Eventually I scramble to my feet and remount the bike.  I don’t look back at the dogs, refusing to give them the satisfaction.  I then head on off up the ever steepening track in the ever rising heat as the sun emerges from the clouds and decides to add to my suffering.  It’s a long time since I tried to ride a mountain bike up a steep hill with a heavy rucksack and it’s not long before the heat, the hill and my previous exertions begin to take their toll.  I have to get off the bike and push.  There is a downside to mountain biking I’d not anticipated.  Once you have to get off and push you have the weight of the bike and your pack to get up the hill.  Eventually I find myself, gasping for breath dripping sweat and decide that, discretion being the better part of valour, it’s time to give in, turn the bike around, head for home and leave Carnmore for another day.

Poolewe at rush hour
Poolewe at rush hour

It’s then that it happens, going downhill the bike transforms into something incredible. Soon I’m flying down the track with a cool breeze in my face revelling in the speed and ease of movement.  The views surprise me and I remember what a beautiful place this is.  Small lochans appear picked out in blue amongst the green heather and beyond that the sea gleams across the horizon.  Now I’m enjoying myself.  Once the struggle is over I’m able to enjoy the sights and sounds of the place and the smell of the grass and the trees.

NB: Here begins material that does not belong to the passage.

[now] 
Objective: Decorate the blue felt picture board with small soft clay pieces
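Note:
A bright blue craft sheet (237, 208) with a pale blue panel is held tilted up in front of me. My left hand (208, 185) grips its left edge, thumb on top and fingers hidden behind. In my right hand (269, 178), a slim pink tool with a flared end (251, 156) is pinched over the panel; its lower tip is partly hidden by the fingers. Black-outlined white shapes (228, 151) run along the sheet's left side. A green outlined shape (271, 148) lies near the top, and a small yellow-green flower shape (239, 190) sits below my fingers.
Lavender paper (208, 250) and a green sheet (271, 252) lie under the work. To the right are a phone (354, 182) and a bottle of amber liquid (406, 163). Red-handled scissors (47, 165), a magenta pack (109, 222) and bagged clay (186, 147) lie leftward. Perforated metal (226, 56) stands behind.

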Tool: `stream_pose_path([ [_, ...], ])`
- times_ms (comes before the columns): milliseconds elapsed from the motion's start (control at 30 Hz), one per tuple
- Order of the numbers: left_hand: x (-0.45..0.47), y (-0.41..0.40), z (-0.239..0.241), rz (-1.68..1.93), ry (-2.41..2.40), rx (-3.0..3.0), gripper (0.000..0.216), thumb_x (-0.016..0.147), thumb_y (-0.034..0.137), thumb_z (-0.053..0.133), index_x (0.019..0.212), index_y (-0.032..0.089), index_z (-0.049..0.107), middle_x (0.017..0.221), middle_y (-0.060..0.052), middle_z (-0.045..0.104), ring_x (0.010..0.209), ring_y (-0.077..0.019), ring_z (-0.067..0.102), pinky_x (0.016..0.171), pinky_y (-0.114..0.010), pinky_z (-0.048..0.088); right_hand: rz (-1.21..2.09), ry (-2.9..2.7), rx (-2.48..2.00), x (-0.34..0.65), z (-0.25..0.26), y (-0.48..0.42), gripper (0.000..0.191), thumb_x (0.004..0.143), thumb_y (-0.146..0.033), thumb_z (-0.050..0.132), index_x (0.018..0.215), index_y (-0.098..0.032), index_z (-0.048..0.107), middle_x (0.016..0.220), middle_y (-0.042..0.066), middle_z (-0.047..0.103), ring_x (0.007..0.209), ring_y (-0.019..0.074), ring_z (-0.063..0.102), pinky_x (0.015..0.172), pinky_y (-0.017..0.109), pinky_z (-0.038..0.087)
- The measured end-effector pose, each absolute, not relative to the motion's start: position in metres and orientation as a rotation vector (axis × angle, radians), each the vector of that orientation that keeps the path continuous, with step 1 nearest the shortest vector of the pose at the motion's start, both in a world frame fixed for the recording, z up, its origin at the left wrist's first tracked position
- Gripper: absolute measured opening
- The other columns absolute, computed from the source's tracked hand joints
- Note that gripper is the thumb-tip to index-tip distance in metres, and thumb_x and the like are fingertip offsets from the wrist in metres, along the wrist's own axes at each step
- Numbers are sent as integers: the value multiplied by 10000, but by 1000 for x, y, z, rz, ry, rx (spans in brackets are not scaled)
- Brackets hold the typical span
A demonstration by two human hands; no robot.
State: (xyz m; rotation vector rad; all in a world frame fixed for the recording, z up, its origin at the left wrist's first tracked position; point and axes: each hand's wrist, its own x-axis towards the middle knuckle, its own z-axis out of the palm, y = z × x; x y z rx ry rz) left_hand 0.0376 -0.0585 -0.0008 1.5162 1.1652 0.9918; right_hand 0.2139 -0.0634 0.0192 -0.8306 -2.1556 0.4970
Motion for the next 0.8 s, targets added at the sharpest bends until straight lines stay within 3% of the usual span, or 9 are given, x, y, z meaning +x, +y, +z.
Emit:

In an embarrassingly short time I’m back in Poolewe enjoying an ice cream.  I vow to return, the route won’t beat me a second time and I realise that, despite all I’ve said about the machine, I’m hooked on mountain biking.

 

4 thoughts on “Lessons on mountain biking or How Not to get to a bothy

  1. Yeah, it’s usually like that – torture on the way out but you’re ever so grateful on the return. Another amusing tale – shame you got the wrong track. Can’t you get some panniers for it? I use them on the fold-up bike and it saves having a pack on your back and is really easy to push even with them fully loaded. You’re also more stable on the rough tracks with panniers.

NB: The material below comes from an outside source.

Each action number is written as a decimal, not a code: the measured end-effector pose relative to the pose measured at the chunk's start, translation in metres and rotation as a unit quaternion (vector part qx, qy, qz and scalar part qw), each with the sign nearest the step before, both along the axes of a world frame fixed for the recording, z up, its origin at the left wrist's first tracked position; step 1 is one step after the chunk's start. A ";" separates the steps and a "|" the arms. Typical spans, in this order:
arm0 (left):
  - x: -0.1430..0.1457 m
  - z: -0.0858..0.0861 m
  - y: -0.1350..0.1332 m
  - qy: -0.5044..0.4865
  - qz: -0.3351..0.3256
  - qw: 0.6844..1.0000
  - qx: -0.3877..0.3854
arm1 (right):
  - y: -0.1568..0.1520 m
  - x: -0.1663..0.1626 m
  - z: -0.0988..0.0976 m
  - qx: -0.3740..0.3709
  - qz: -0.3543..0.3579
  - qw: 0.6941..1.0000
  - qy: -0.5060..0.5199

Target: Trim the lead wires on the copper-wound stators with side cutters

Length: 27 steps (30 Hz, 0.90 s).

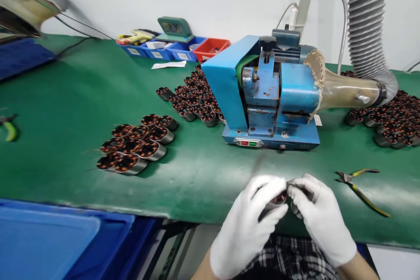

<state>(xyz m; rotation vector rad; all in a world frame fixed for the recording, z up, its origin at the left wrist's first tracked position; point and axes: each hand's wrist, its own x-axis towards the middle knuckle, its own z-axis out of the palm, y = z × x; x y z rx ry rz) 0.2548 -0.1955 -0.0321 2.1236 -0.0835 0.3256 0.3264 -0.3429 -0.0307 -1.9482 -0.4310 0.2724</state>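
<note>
My left hand (251, 223), in a white glove, is wrapped round a motor stator (278, 200), a metal ring with copper windings inside. Close beside it, the gloved fingers of my right hand (316, 214) are pinched together near the stator's open end. A dark bit shows between those fingertips, too small and blurred to name. Both hands are over the front edge of the green table (197, 188). To the right of my right hand lie yellow-handled cutting pliers (356, 180), their jaws towards the left.
Behind my hands stands a blue belt machine (262, 92) with a ribbed exhaust hose (369, 22). Stators are grouped at left (134, 144), behind the machine (193, 98) and at right (398, 120). Small bins (183, 54) and a clock (173, 28) stand at the back; blue crates (49, 240) lie below left.
</note>
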 end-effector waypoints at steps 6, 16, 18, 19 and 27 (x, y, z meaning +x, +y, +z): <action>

    Due to the very low ground clearance on the fold-up, I hit my pedals on the side of the track a lot of I don’t watch it.

    And as to ‘tits up’ – when I fell off my motorbike once, I was ‘tits down’ – much better – keeps your face off the floor as you slide! 😉
    Carol.

  2. Yeah, it’s usually like that – torture on the way out but you’re ever so grateful on the return. Another amusing tale – shame you got the wrong track. Can’t you get some panniers for it? I use them on the fold-up bike and it saves having a pack on your back and is really easy to push even with them fully loaded. You’re also more stable on the rough tracks with panniers.

    Due to the very low ground clearance on the fold-up, I hit my pedals on the side of the track a lot of I don’t watch it.

    And as to ‘tits up’ – when I fell off my motorbike once, I was ‘tits down’ – much better – keeps your face off the floor as you slide! 😉
    Carol.

  3. The golden rule is always to put as much weight on the bike and as little on your back as you can. The words, top heavy come to mind. I am glad that you enjoyed the downhill. I am such a coward that mountain biking doesn’t appeal to me at all.

  4. The golden rule is always to put as much weight on the bike and as little on your back as you can. The words, top heavy come to mind. I am glad that you enjoyed the downhill. I am such a coward that mountain biking doesn’t appeal to me at all.